Famine followed, disease followed, hyperinflation followed, show trials, executions and torture followed,  another wave of emigration followed. After 1949 the country was a Moscow-based Stalinist dictatorship under Mátyás Rakosi, a survivor of the 1919 Bolshevik government. When Stalin died in 1953 Rákosi lost power and was briefly replaced by Imre Nagy. In 1956, following a wave of Polish strikes, fighting broke out in Budapest. For ten days between 23 October and 4 November  Hungary seemed to have escaped the grip of the Soviet Union. The composition of the revolutionary government, led rather reluctantly at first by Nagy, was changing from day to day. In the end the Soviets double crossed Hungary, and under the cover of the Suez debacle, sent in a second army and put down the Uprising. János Kádár, an ex-victim of Rákosi and an apparent supporter of the revolutionary government, was installed as the next leader,

After the first few years of reprisals, executions and repression Hungary grew to be the most liberal state in the Soviet sphere. Kádár’s system was called goulash communism. and Hungary was referred to by Russians as Little America. The rise in affluence was funded by borrowing and by a black market that soon outstripped the official one. By the mid-eighties it was clear that there was going to be trouble over the debt. By 1988 Kádár was gone and by the end of the next year so had communism. I spent most of 1989 in Hungary watching it collapse around us.


We are now in the post-1989 world. It should be a spot of sunlight in a rather dark Hungarian history - not just a winning battle but a won war. But something else has happened instead: the economy has slipped down every steeper slops and the social fabric, if not exactly broken, has developed large and dangerous holes. There was the scandal of the leaked speech of the last socialist prime minister in 2006 and a landslide election in favour of Fidesz, a party that calls itself centre-right but extends a long way to the right, overlapping with an outright fascist party, Jobbik, that came third in the general elections of 2010, with a one-in-six vote. Fidesz in government have rewritten the constitution, as they were entitled to by their 2/3rds representation in parliament, and filled all available posts in both government and culture with its own supporters. The intensity of right wing rhetoric has risen to screaming pitch. One main government supporting paper has called for the extermination of the Roma, a member of Jobbik has asked for a register of all Jews as major security risks. The flag of Jobbik, the red and white stripes, is flown in a good many places. People in the media have been sacked, and major figures in the arts have not had their contracts renewed.

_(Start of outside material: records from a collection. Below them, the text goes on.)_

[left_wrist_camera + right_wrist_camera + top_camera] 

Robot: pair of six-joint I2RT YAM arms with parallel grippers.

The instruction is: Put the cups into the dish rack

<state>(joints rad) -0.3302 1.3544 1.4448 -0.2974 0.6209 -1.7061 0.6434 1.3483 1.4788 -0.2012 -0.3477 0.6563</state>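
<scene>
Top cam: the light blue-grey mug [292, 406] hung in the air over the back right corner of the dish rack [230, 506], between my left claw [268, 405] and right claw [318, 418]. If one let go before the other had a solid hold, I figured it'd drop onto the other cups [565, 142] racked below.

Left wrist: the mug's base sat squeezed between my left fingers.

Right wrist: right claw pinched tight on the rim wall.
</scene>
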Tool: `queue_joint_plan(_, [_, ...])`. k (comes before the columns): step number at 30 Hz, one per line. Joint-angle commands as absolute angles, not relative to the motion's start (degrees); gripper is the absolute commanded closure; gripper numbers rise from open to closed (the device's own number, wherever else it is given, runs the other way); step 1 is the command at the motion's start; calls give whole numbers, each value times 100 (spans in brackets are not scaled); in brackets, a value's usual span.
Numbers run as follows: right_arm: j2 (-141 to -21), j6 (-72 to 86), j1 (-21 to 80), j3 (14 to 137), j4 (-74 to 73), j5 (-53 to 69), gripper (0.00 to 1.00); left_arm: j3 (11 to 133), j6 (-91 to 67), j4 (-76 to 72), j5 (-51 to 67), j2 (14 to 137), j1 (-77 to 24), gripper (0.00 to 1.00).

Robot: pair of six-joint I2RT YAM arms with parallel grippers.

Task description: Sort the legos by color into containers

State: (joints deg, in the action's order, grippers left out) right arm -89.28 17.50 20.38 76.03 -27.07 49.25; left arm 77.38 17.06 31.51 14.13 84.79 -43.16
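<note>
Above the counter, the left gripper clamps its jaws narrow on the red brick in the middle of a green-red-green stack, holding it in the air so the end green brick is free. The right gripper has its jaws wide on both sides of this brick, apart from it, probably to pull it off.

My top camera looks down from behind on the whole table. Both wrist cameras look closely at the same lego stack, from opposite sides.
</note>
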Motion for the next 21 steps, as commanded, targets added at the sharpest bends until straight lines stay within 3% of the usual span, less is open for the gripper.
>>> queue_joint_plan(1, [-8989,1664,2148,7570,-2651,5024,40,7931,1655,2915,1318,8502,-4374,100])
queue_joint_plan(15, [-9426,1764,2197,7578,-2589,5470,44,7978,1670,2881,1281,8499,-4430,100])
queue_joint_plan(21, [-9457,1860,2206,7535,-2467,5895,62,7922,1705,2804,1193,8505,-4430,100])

Fascist writers are back on the school syllabus and statues of Admiral Horthy are rising in parks and squares all over the country. There is a long list of worrying moves by the government that is leading Hungary back to the thirties. The same kind of bull-headed patriotism we see here in the British National Party and the English Defence League is finding itself in uniform, all criticism of it dismissed as foreign propaganda. 


Gwil W said...

Do you know if Budapest renamed its main squares and streets during the NS period? In Vienna we had Adolf Hitler Platz (now Rathaus Platz) and Hermann Goering Platz (now Roosevelt Platz). I once asked a topographer friend to find me a map of Vienna from this time as I was interested in writing a novelette (working title 'The Renaming of Streets' ) but he was unable to unearth one. It's as if they never existed.

George S said...

Yes, there was a Hitler Square (now Kodály Körönd - Kodály Roundabout) - I don't know of more but Budapest has always been ready to change its street names to suit the times. It has been doing so ever since Fidesz got into power again in 2010.

Hard to find the maps, it's true. I have a 1990 street map that registers the changes of name from the communist era.